Leave out the pictures and retype, exactly, the lines below from the line with "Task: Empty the" up to and including the line with "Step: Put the", nothing more.

————————

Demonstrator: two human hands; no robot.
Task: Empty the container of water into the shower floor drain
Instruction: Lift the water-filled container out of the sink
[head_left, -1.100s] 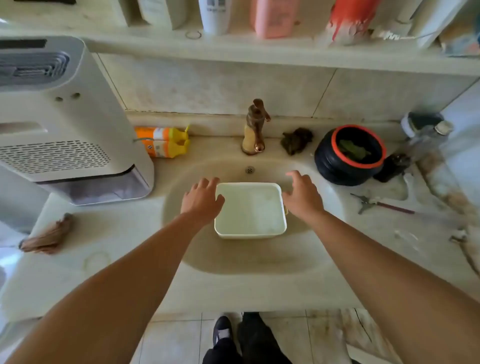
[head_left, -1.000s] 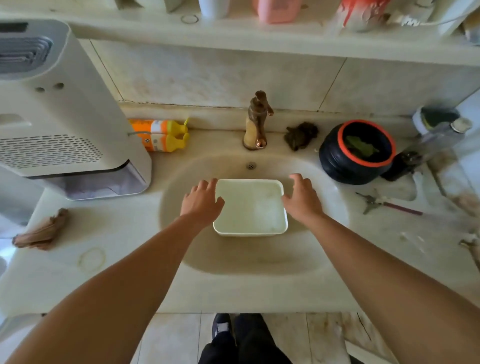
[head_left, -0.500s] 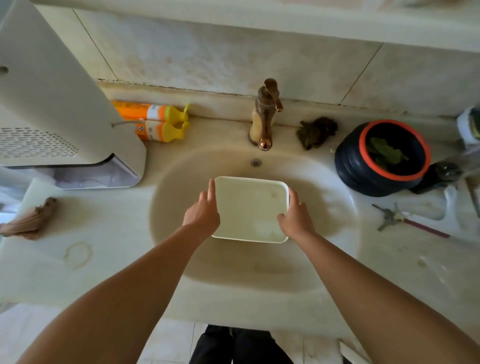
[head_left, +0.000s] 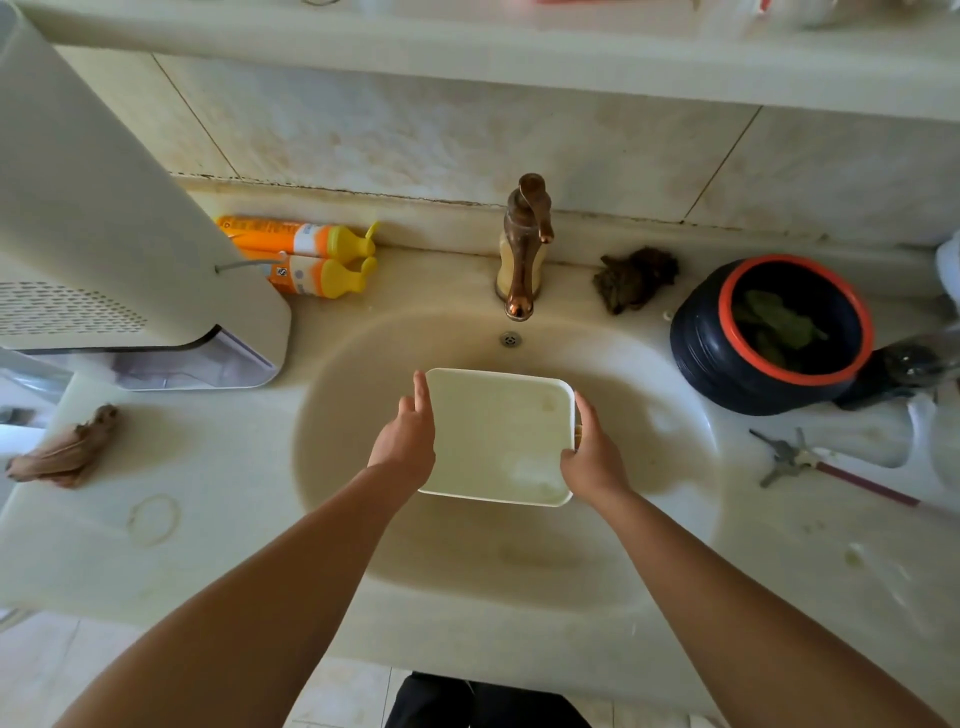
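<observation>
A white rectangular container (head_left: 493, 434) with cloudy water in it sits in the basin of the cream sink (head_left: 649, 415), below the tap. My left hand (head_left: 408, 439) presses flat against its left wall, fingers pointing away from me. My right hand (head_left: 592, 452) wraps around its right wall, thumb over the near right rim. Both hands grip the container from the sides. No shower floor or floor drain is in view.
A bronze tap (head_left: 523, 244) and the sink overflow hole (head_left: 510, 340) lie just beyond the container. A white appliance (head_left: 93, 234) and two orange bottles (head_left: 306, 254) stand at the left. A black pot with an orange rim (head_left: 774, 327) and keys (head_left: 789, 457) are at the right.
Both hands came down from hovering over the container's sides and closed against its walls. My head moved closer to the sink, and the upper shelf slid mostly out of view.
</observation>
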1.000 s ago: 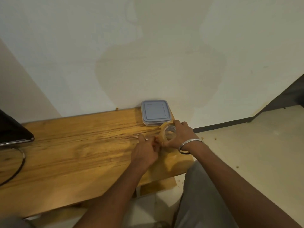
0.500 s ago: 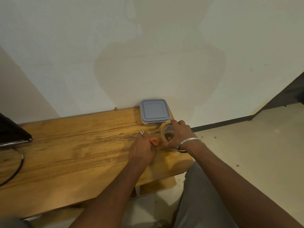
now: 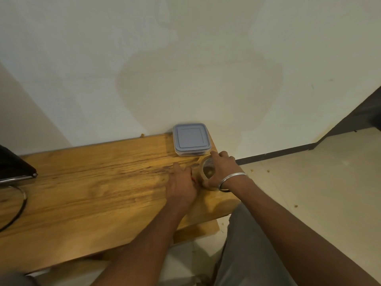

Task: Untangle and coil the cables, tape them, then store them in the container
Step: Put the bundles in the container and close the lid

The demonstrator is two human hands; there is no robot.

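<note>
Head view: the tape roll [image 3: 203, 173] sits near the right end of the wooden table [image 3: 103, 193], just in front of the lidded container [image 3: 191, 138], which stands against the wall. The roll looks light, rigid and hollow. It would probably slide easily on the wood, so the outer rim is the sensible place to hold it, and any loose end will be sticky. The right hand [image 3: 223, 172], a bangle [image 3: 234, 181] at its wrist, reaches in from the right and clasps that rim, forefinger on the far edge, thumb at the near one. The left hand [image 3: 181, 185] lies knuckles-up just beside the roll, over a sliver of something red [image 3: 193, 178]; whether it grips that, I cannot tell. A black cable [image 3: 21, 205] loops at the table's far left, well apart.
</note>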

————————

* [Answer section]
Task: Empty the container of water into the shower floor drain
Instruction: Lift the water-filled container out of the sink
[head_left, -1.100s] 
[head_left, -1.000s] 
[head_left, -0.500s] 
[head_left, +0.000s] 
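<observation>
A white rectangular container (head_left: 493, 434) with cloudy water in it sits in the basin of the cream sink (head_left: 649, 415), below the tap. My left hand (head_left: 408, 439) presses flat against its left wall, fingers pointing away from me. My right hand (head_left: 592, 452) wraps around its right wall, thumb over the near right rim. Both hands grip the container from the sides. No shower floor or floor drain is in view.
A bronze tap (head_left: 523, 244) and the sink overflow hole (head_left: 510, 340) lie just beyond the container. A white appliance (head_left: 93, 234) and two orange bottles (head_left: 306, 254) stand at the left. A black pot with an orange rim (head_left: 774, 327) and keys (head_left: 789, 457) are at the right.
Both hands came down from hovering over the container's sides and closed against its walls. My head moved closer to the sink, and the upper shelf slid mostly out of view.
</observation>
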1.000 s ago: 
0.500 s ago: 
now: 

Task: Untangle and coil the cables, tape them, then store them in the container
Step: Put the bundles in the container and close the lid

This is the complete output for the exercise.